The validity of the designation statute obviously presents a more difficult question than was presented in Schwegmann and Midcal.5 For in both cases the Court had the benefit of a conclusive presumption that resale price maintenance is anticompetitive. This case, however, not only involves a species of vertical nonprice restriction with respect to which there are no sure rules relating to effect on competition; it also involves a nonmarket enforcement mechanism that, according to Schwegmann, can make the difference between legality and illegality. The statute conceivably could create such an unacceptable and unnecessary risk of anticompetitive effect as to result in its invalidation. The removal of the Oklahoma legal obstacle to the purely private imposition of vertical restrictions in the California liquor market significantly enhances this possibility.
*669I agree with the Court that our price-fixing cases do not require the invalidation of the designation statute. The question on remand should be whether the statute’s provision to distillers of an additional club over California importers affords distillers an unreasonable degree of unsupervised power to regulate their distribution practices that they would not otherwise enjoy under a free market. Because that question cannot be determined without a more sophisticated inquiry, I concur in the Court’s judgment.
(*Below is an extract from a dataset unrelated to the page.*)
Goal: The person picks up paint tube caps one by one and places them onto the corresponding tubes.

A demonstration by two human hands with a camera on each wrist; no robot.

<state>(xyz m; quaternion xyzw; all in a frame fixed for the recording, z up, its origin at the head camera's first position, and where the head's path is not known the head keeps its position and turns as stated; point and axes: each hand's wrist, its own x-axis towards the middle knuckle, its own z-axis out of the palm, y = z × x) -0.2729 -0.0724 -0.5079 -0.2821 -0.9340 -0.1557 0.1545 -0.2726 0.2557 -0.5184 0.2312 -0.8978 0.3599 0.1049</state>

 The Court states that Seagram & Sons is “much like” these cases. Ante, at 662. Except for the fact that Seagram & Sons also involved a facial challenge against a state statute, the two cases are quite different. The New York statute involved in Seagram & Sons imposed a degree of *666public regulation of the market; it did not grant liquor distributors a degree of private regulatory power. The restraint on the market was, therefore, not of the hybrid character that distinguishes these cases from most antitrust cases.

 Whereas Schwegmann best illustrates the different treatment accorded purely private restraints and hybrid restraints, perhaps Midcal best illustrates the different treatment accorded hybrid restraints and public regulation of the market. In Midcal a California statute required distributors of wine to file either fair trade contracts or price schedules with the State. All California retailers were required to sell wine at the price the distributors fixed. Relying upon Schwegmann, the Court invalidated the statute. Even though the State presumably could regulate the wine market by fixing retail prices itself, it could not empower private parties to undertake such regulation.

 “Thus, California’s designation statute merely restored what Oklahoma had taken away: the distiller’s ability to determine which wholesalers may import its products into California.”

 Unless an importer is expressly designated, it may not lawfully sell the distiller’s products within California.

 Under the Sherman Act, a manufacturer may choose the wholesalers with whom it will do business. It may also place certain reasonable restrictions on each wholesaler as a condition of doing business. Continental T. V., Inc. v. GTE Sylvania Inc., 433 U. S. 36. Subject to the exception recognized in United States v. Colgate & Co., 250 U. S. 300, it may not, however, dictate the price at which the wholesaler must sell the product to retailers or to ultimate consumers. Dr. Miles Medical Co. v. John D. Park & Sons Co., 220 U. S. 373. From these different rules governing the purely private decisions of manufacturers, it follows that a state statute that facilitates resale price maintenance and a state statute that facilitates other vertical restrictions are also subject to different antitrust analyses.